Перед артиллерией Балтфлота была поставлена задача прикрыть огнем дальние подступы к городу со стороны залива.

Но опасность вторжения противника по льду финского залива была велика.

— Строительство дотов, дзотов, установку пулеметных точек следует начать безотлагательно! — сказал Никифоров.

Звягинцев и сам понимал теперь это.

В Смольный он вернулся уже поздно, направился в комнату, где ему предстояло ночевать.

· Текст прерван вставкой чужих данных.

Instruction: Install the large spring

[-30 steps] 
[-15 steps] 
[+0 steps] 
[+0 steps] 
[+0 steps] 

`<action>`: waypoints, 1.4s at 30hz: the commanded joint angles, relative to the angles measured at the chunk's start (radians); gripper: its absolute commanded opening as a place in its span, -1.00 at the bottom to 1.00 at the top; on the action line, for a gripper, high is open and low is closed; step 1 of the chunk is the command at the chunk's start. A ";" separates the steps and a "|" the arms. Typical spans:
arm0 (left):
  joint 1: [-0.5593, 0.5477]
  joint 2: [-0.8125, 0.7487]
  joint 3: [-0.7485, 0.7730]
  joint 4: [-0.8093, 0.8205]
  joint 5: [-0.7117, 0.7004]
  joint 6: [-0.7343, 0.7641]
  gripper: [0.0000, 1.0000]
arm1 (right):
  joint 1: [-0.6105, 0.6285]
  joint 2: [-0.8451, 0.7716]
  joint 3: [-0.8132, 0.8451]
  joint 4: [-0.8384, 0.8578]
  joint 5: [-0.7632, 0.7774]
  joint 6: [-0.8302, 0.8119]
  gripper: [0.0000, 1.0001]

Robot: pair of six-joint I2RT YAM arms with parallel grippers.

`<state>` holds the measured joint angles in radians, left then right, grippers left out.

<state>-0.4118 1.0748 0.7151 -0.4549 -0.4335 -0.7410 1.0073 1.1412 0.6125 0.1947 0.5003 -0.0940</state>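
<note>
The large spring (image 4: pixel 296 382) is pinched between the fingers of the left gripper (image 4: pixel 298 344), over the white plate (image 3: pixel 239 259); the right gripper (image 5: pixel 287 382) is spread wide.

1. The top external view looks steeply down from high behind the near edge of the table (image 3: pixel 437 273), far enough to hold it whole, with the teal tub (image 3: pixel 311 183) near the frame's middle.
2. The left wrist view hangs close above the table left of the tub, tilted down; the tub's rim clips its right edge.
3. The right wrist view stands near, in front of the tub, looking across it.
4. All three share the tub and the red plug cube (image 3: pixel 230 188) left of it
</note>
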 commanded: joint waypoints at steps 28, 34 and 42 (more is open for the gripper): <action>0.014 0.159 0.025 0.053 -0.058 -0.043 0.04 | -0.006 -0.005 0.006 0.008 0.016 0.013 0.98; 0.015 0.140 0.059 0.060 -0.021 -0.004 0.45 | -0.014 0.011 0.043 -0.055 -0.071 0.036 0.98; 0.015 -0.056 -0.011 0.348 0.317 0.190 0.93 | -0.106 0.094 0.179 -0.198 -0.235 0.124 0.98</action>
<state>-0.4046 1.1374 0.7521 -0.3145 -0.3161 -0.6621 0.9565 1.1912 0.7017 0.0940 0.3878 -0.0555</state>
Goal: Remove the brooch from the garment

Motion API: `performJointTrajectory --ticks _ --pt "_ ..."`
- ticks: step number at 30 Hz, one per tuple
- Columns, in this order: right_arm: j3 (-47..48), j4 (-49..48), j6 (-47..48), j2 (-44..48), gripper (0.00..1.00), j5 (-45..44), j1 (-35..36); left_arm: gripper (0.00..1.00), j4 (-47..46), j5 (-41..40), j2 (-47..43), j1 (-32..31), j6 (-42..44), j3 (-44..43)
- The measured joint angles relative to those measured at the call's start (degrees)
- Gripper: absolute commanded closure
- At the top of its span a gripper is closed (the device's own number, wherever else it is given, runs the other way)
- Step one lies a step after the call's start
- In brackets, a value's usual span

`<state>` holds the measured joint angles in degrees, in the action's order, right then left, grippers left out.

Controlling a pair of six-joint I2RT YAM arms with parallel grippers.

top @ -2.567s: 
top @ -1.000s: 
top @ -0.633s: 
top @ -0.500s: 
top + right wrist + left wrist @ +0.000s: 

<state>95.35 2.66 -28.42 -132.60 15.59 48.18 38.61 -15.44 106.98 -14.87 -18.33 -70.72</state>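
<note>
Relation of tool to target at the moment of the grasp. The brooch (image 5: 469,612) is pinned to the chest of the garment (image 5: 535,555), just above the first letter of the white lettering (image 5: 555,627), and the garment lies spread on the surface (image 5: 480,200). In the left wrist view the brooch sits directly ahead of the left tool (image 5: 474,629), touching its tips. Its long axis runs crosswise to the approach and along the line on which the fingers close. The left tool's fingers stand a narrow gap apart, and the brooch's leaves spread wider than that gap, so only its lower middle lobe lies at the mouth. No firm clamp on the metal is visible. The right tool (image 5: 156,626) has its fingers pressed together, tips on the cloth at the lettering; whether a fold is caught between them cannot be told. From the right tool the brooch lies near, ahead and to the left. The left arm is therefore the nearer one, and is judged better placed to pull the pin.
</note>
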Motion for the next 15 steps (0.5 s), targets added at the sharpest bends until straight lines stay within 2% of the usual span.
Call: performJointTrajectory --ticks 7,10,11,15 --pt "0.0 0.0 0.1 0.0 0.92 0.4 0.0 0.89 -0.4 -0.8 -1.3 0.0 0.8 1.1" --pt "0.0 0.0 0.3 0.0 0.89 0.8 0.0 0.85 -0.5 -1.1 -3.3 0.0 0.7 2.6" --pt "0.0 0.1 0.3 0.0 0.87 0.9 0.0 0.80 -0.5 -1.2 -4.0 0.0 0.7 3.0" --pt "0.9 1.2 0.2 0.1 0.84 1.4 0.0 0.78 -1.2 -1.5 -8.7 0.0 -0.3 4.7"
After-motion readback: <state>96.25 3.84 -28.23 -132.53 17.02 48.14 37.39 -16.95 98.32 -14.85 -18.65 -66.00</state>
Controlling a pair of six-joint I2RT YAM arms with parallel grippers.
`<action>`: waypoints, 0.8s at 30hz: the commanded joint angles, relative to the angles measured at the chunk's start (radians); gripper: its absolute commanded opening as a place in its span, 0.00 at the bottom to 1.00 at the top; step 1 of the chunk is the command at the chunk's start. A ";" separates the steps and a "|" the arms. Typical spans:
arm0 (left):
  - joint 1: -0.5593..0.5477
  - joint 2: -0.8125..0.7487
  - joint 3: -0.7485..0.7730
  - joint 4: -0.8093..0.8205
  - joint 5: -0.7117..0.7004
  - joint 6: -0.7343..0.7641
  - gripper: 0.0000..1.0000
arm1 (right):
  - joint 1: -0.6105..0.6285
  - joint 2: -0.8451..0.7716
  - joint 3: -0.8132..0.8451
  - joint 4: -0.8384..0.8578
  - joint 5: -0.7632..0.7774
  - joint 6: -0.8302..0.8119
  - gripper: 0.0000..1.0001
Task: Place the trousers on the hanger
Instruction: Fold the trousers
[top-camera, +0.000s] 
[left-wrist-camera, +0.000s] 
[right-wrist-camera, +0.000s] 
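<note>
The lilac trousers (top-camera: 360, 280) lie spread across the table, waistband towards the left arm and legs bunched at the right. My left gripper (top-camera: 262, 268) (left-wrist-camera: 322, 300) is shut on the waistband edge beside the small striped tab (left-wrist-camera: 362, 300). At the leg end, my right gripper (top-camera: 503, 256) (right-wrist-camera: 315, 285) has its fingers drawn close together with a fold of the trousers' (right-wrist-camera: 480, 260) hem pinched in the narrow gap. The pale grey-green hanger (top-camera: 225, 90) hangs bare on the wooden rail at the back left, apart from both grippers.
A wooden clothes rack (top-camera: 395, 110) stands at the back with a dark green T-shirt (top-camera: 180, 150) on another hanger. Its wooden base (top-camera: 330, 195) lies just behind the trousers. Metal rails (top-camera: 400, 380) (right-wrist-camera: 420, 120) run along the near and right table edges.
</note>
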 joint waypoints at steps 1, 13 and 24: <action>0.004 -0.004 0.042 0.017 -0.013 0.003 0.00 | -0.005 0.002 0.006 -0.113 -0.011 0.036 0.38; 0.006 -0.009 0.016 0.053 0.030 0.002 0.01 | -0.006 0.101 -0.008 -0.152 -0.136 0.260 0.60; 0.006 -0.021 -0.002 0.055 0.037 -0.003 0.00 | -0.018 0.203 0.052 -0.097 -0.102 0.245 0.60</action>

Там стояло восемь аккуратно застеленных серыми армейскими одеялами коек, но пока никого еще не было: операторы работали до полуночи.

Звягинцев разделся, потушил свет, лег, натянул на себя одеяло, заправленное в холодный, влажный пододеяльник, и укрылся с головой, уверенный, что после такого мучительного и, казалось, бесконечного дня сразу заснет.

Но сон не шел.

Звягинцев лежал с закрытыми глазами, стараясь не думать ни о чем, стереть из своей памяти хотя бы на время то, что ему довелось увидеть сегодня, потом, по старой, детской еще и почти уже забытой привычке, начал считать до ста... Но и это не помогало. Наконец он понял, почему не может заснуть: ему казалось, что на него кто-то пристально смотрит. Он высунул голову из-под одеяла. В комнате было по-прежнему темно и тихо.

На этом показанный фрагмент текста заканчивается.